Maxi Blaha als berühmte Alma Mahler-Werfel

Schauspielerin Maxi Blaha als berühmte „Femme fatale“. In „Alma Who?“ will sie ergründen, wieso es die Frau an Klimts Seite schwierig hatte.

Alma Mahler-Werfel (†1964) war viel mehr als nur „die Geliebte von Gustav Klimt.“ Das ist auch der Grund, warum Schauspielerin Maxi Blaha ihr jetzt, viele Jahrzehnte nach deren Tod, eine Bühne bietet. Auftakt einer ganzen Auftrittsreihe (maxiblaha.at) mit Titel „Alma Who?“ war für die 48-jährige Wienerin in der Rolle als „Femme fatale“ in der Klimt-Villa in Wien.
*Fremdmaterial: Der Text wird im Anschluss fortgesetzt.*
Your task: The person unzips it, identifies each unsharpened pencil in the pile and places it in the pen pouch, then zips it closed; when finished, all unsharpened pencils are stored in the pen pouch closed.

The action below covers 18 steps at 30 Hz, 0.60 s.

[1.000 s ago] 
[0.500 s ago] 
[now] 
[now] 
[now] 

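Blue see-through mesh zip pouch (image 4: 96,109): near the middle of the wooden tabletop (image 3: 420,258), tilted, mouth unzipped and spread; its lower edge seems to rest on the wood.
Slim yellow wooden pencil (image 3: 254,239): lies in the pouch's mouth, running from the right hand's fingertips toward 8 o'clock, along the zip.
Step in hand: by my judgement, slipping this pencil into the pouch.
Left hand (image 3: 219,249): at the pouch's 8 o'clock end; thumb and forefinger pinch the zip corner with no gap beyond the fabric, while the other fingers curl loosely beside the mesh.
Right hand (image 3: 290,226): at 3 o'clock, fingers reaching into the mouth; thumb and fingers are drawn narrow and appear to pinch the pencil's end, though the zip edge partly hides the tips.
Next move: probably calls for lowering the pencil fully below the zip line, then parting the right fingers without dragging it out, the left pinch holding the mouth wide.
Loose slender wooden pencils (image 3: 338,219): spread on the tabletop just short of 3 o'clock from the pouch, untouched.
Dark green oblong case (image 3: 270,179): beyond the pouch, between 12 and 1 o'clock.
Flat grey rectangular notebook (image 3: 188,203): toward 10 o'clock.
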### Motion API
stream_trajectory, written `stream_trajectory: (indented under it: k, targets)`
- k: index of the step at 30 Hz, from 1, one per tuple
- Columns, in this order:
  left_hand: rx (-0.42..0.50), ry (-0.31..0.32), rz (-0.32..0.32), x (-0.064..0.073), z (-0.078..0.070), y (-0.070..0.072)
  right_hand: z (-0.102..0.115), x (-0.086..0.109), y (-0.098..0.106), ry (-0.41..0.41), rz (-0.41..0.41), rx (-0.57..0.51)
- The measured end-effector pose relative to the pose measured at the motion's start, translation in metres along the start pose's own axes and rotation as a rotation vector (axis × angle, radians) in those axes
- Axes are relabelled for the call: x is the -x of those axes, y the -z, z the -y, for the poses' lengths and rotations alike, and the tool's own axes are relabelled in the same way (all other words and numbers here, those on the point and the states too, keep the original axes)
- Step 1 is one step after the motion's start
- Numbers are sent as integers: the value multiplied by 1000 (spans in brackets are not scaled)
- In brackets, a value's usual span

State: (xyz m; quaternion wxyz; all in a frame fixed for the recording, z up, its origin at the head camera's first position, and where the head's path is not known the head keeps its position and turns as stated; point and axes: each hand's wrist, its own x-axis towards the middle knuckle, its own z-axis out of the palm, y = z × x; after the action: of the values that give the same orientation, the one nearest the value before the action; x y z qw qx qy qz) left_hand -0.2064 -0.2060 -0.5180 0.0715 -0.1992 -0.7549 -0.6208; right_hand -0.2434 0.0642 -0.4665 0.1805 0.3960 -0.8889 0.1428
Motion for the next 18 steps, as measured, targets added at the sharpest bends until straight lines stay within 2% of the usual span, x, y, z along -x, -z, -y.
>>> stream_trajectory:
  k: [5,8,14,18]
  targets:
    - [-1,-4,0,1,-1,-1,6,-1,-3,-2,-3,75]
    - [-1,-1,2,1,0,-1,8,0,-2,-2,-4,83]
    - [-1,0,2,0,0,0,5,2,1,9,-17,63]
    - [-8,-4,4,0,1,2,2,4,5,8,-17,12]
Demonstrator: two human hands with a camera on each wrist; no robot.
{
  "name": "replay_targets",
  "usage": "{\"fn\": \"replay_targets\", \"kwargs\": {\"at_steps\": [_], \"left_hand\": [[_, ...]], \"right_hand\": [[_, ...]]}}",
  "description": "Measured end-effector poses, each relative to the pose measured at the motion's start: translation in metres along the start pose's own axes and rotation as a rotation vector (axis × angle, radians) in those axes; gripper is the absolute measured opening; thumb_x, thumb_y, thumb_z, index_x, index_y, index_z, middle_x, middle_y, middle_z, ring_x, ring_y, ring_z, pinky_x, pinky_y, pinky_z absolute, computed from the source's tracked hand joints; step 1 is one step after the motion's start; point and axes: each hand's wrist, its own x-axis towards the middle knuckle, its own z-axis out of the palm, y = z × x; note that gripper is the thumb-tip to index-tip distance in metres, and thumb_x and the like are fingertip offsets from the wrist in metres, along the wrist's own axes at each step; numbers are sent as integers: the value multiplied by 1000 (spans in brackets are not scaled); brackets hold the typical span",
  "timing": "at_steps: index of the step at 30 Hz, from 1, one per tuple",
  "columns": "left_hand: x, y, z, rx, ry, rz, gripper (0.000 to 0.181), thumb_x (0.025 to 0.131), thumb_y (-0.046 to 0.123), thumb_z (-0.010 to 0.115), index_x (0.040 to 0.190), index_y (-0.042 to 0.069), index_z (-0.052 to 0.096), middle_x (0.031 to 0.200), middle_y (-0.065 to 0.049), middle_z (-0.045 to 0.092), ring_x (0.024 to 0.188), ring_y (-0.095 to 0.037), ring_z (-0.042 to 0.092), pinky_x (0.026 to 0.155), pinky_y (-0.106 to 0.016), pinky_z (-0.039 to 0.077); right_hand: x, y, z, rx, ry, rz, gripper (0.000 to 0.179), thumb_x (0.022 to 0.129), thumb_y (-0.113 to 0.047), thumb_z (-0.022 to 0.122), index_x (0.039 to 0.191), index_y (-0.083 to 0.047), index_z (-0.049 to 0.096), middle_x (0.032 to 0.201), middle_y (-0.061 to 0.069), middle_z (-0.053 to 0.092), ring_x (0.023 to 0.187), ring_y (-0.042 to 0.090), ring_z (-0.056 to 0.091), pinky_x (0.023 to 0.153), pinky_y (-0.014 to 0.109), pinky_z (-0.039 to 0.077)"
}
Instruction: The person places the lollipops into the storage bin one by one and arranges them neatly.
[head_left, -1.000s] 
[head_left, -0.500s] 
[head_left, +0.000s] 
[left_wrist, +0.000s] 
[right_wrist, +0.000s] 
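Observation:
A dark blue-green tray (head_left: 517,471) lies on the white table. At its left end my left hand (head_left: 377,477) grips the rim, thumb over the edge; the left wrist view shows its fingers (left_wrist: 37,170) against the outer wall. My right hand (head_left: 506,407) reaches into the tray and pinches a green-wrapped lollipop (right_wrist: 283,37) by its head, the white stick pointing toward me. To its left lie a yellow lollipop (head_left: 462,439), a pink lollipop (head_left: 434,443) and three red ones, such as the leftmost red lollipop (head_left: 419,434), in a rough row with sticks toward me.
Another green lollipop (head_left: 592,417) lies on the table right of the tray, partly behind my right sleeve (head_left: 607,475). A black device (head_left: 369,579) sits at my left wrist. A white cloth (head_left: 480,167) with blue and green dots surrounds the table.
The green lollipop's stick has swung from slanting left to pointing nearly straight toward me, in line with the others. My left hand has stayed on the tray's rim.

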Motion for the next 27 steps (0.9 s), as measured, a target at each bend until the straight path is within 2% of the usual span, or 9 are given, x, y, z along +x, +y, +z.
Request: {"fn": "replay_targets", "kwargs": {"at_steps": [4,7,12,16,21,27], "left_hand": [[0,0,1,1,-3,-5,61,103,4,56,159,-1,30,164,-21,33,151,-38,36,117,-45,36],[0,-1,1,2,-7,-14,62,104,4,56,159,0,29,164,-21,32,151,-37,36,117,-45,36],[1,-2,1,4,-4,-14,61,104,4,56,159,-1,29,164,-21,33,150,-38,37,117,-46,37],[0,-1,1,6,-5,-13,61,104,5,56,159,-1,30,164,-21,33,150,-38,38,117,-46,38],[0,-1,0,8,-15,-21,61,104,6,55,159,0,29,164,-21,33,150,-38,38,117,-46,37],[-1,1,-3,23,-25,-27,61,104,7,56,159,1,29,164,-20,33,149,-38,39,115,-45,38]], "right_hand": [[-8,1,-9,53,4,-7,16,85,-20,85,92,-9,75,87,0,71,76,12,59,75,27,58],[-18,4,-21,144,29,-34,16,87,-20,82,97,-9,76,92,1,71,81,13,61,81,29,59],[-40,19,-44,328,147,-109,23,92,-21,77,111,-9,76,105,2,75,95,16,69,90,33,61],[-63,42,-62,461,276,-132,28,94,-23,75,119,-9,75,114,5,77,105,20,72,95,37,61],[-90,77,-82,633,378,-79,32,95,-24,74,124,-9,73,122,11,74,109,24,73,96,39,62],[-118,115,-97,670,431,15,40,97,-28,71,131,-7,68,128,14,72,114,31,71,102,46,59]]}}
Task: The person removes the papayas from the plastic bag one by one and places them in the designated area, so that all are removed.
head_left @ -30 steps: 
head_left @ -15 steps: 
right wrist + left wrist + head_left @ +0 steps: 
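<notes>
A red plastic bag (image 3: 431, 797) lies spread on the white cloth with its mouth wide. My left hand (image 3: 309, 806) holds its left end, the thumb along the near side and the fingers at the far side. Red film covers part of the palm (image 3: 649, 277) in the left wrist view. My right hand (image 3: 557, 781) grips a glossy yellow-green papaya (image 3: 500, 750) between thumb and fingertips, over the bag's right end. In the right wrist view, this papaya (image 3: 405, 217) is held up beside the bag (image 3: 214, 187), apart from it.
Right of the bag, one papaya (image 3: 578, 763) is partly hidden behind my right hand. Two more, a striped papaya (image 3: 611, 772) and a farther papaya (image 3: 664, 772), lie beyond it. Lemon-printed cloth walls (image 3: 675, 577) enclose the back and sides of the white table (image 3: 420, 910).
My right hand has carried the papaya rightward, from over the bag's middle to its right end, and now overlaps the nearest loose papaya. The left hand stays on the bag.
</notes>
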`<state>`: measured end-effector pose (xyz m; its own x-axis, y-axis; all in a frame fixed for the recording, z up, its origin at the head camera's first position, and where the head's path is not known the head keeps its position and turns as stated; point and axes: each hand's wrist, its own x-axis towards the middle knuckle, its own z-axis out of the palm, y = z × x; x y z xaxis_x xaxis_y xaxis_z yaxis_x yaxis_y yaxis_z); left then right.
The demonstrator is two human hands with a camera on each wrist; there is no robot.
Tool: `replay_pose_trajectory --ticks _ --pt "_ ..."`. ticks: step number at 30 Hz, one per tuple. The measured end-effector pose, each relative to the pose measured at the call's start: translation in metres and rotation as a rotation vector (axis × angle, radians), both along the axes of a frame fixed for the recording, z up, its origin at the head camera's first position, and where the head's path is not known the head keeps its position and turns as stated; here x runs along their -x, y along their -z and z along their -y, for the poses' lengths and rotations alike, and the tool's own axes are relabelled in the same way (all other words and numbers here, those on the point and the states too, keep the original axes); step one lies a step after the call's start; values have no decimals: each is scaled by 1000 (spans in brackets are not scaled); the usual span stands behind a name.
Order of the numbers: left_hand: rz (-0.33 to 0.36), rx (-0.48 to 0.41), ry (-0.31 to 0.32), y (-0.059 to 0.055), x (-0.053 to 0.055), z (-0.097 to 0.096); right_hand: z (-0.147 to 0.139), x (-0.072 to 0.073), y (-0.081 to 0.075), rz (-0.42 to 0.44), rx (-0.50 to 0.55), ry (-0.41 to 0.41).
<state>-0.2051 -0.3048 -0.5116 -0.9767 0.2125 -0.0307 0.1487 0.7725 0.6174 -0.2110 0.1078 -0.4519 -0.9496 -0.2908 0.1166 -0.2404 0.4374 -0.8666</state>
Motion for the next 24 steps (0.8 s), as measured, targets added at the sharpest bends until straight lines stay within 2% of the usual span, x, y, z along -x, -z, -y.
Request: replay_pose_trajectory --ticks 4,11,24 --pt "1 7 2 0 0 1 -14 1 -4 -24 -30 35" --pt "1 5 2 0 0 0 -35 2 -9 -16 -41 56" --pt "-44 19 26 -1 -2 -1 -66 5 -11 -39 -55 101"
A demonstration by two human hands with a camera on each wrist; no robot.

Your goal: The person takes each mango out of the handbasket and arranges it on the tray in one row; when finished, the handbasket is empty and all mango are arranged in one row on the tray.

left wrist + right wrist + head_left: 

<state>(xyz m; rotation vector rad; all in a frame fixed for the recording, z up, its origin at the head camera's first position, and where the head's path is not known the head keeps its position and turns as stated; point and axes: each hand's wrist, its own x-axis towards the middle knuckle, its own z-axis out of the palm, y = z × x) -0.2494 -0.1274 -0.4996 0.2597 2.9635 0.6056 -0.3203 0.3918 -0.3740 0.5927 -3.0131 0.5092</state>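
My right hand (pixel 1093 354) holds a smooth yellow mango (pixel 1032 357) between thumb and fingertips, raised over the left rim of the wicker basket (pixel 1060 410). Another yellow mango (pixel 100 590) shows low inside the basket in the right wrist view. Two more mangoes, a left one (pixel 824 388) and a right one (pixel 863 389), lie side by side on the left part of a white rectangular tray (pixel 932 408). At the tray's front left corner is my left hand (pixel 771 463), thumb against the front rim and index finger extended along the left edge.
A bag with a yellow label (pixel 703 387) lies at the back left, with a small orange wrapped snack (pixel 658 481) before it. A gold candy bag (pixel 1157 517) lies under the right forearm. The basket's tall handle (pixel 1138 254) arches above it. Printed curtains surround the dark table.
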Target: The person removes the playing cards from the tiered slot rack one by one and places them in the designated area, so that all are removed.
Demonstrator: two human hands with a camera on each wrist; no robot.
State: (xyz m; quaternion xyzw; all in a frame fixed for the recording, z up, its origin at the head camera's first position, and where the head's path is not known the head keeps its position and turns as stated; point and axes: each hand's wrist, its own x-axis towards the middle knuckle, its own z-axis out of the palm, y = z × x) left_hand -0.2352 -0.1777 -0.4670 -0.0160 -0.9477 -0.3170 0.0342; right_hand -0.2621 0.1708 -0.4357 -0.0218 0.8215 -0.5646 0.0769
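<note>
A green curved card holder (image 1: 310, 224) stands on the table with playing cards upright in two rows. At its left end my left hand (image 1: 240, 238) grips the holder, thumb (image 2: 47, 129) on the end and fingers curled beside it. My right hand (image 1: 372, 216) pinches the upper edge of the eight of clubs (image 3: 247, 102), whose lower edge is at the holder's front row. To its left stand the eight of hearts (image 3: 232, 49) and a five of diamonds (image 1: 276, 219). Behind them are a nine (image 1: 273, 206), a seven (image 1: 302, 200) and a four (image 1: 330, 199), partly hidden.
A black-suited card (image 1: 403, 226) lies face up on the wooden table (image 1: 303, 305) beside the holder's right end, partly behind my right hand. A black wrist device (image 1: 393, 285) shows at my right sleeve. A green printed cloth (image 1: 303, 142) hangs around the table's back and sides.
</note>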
Warum diese Frau uns alle bis heute bewegt? „Es ist zeitgemäß, weil sie, so wie viele Frauen auch heute noch, an der Seite eines Künstlers sich nicht hat verwirklichen dürfen“, erzählt Blaha der „Krone“, kurz vor der Premiere. „Ich glaube, dass sie eine sehr begabte Frau war, die nicht den Weg gehen durfte, den sie hätte gehen wollen“, fährt sie fort, „und dass daraus ihr teils aggressives und verstörendes Verhalten resultierte.“

Die Künstlerin geht sogar noch weiter: „Ich glaube, dass es immer noch so ist, dass sich Frauen an Männern rächen, weil sie vorher Sachen machen, die sie eigentlich gar nicht machen wollten.“ Applaus für so viel Offenheit gab’s nicht nur von ihrem Sohn Nepomuk, sondern auch von Klimt-Nachfahre Gustav Huber.